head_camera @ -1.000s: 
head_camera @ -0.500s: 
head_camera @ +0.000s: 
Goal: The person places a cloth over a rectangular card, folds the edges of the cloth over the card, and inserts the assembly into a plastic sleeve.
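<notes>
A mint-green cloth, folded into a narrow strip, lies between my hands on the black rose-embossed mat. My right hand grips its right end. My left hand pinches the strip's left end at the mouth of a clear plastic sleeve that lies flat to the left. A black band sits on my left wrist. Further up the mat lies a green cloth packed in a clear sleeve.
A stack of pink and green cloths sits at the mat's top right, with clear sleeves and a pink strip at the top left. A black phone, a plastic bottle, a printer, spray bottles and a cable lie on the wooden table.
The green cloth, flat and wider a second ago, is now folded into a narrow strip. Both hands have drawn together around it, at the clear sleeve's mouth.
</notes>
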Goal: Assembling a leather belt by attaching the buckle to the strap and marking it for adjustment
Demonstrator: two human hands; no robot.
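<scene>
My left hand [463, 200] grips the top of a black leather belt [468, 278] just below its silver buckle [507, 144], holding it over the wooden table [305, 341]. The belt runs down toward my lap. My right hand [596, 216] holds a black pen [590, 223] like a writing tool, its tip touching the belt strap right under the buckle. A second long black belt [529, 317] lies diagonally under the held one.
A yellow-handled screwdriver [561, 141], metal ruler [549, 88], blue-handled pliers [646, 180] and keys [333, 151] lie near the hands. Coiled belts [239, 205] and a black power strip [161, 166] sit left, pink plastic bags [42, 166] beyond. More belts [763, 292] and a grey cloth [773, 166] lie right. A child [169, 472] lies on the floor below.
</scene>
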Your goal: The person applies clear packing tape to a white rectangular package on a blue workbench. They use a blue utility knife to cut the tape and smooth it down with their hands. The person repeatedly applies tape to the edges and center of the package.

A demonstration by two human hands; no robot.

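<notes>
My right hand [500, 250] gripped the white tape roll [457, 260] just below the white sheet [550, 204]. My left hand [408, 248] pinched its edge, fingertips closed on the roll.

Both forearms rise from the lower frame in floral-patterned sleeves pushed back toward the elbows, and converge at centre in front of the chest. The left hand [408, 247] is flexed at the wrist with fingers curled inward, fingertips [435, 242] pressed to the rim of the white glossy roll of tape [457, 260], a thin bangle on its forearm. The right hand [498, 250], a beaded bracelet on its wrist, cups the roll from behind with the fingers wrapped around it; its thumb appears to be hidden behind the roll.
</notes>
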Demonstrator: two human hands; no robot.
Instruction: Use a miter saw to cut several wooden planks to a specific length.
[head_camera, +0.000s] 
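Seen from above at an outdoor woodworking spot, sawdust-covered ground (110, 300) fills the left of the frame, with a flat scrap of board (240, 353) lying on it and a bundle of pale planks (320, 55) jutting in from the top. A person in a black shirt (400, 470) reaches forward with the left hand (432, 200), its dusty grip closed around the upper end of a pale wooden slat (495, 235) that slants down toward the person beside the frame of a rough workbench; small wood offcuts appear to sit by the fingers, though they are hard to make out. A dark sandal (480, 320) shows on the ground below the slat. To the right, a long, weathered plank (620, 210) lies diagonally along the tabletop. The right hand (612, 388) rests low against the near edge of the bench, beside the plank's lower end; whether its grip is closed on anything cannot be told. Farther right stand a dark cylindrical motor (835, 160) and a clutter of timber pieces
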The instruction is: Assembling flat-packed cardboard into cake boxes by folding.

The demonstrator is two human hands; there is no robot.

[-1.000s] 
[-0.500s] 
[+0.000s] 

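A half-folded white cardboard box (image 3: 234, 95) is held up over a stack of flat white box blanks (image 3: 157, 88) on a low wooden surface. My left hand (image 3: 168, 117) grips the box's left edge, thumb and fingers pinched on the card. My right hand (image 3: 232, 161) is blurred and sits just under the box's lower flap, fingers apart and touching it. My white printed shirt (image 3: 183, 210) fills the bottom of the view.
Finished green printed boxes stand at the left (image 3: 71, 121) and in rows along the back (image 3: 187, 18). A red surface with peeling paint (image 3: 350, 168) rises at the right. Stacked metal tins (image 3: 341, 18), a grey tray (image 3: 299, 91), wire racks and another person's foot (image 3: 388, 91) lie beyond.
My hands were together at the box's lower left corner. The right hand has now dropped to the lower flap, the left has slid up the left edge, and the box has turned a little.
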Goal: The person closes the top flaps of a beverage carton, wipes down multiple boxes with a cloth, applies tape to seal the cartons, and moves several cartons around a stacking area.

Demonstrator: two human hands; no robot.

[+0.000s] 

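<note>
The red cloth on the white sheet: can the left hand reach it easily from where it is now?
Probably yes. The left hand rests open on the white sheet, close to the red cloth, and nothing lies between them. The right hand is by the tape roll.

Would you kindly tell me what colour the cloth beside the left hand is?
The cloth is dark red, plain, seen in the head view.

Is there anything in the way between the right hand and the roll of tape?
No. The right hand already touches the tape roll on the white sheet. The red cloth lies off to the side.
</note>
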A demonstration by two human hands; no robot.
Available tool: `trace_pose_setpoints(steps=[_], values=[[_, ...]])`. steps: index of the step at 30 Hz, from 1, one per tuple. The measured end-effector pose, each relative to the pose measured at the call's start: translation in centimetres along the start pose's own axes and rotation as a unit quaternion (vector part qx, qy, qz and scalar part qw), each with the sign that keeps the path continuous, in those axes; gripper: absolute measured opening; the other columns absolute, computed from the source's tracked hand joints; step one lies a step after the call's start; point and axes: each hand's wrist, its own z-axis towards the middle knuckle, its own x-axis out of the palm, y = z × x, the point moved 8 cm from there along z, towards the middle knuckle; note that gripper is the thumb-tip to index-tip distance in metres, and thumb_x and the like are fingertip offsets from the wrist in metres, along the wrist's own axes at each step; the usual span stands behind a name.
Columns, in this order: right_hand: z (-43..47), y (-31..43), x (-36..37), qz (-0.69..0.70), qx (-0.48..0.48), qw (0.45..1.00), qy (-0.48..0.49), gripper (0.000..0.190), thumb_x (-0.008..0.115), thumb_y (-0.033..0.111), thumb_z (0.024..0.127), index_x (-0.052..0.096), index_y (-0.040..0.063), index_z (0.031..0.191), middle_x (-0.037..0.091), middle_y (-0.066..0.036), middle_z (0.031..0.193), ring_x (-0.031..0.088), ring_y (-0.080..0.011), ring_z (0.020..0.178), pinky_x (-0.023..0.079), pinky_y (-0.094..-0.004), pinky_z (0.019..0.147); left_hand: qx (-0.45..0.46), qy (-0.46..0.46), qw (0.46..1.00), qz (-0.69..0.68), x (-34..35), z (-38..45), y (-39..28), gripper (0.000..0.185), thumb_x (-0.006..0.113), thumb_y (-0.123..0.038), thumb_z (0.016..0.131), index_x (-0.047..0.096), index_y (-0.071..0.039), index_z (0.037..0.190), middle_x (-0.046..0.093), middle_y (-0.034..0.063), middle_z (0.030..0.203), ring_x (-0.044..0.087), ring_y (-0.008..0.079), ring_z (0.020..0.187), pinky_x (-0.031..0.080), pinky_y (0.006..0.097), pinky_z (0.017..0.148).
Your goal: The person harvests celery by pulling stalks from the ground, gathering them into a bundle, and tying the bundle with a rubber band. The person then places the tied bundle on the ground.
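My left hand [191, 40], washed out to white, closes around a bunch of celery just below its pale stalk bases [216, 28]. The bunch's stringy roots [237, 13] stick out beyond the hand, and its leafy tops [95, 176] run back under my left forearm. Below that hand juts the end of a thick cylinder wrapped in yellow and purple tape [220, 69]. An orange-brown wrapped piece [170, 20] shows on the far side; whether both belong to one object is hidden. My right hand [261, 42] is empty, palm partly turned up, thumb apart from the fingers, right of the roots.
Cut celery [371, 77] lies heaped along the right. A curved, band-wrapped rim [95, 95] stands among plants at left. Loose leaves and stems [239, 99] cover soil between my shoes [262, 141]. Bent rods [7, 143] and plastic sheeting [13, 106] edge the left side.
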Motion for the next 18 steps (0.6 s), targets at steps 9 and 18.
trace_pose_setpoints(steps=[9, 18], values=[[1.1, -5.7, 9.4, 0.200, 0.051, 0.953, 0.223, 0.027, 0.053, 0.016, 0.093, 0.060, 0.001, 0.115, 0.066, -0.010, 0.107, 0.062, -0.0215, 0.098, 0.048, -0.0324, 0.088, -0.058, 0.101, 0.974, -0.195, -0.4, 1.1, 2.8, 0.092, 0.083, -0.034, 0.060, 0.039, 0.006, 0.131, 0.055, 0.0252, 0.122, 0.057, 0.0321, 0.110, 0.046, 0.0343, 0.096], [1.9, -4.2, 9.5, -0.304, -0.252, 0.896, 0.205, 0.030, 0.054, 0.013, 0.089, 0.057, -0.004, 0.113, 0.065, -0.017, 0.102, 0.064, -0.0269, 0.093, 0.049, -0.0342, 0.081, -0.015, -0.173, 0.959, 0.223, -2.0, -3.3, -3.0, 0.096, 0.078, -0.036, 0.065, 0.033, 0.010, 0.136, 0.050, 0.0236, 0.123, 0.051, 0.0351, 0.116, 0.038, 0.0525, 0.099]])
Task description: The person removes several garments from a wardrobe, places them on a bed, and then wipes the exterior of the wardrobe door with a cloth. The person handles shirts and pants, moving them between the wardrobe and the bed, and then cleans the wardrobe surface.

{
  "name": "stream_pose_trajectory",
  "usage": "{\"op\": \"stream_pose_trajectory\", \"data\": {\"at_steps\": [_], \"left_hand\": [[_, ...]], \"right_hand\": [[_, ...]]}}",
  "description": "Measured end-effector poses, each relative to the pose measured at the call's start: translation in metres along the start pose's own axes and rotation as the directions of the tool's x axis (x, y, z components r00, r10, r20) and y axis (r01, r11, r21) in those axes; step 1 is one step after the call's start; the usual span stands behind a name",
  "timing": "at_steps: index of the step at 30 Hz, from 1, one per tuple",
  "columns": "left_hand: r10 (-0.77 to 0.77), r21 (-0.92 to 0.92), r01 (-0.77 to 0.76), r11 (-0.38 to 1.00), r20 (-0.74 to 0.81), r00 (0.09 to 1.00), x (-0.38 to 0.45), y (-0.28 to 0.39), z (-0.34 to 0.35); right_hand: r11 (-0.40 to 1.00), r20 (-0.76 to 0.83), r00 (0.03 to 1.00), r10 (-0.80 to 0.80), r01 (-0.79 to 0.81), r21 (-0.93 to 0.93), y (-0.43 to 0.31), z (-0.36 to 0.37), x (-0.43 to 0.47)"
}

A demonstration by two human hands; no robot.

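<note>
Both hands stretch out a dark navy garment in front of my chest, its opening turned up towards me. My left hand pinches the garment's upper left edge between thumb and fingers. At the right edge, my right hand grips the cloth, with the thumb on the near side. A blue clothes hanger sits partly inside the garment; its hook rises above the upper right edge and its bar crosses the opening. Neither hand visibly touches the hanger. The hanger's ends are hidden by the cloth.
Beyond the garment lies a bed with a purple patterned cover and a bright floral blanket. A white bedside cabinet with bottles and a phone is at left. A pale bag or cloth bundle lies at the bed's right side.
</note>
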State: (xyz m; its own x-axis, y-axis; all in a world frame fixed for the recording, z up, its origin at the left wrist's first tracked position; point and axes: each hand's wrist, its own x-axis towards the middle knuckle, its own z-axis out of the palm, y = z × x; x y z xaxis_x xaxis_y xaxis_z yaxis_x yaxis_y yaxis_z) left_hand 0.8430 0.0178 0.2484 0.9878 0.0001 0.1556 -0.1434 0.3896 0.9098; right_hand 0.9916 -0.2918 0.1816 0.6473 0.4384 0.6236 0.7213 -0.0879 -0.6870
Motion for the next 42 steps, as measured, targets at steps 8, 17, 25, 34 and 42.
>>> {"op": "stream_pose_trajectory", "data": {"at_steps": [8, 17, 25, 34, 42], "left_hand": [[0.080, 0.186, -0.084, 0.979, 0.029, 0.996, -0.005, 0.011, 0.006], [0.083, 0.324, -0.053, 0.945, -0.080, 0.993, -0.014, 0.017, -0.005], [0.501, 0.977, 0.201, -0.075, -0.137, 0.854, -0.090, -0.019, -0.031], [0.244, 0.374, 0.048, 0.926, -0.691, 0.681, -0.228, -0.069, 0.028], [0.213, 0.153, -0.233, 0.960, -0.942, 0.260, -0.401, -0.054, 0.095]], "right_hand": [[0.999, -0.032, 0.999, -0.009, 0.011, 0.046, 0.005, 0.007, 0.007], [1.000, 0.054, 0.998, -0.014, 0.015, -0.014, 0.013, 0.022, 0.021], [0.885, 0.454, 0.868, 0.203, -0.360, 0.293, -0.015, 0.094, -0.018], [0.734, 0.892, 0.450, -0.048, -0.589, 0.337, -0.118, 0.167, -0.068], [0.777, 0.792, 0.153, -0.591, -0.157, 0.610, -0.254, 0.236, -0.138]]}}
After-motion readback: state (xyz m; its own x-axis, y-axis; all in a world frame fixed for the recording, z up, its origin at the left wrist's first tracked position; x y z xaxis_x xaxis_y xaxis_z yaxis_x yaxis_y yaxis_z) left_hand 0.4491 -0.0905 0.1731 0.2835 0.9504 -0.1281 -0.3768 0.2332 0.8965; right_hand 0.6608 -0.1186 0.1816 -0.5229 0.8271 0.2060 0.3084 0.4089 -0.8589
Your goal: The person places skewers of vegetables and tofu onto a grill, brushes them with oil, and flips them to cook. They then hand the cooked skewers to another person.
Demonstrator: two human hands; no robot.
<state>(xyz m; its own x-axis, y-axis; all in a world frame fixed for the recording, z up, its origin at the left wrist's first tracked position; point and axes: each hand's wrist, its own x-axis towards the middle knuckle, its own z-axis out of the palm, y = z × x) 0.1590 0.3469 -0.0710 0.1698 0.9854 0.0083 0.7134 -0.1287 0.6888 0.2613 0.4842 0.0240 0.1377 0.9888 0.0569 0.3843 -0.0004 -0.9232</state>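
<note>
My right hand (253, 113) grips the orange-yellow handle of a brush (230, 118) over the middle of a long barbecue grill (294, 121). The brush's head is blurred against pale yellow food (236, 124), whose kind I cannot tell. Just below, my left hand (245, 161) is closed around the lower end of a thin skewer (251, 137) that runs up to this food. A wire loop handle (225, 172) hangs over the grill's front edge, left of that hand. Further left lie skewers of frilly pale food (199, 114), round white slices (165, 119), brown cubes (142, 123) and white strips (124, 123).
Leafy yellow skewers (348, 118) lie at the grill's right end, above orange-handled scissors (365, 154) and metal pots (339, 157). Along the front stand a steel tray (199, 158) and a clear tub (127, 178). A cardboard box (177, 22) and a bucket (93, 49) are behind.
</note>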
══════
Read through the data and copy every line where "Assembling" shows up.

## Answer space
Goal: Assembling a leather belt by attaching the buckle to the strap and marking it for adjustment
The instruction is: Assembling flat-packed cardboard into cake boxes by folding.

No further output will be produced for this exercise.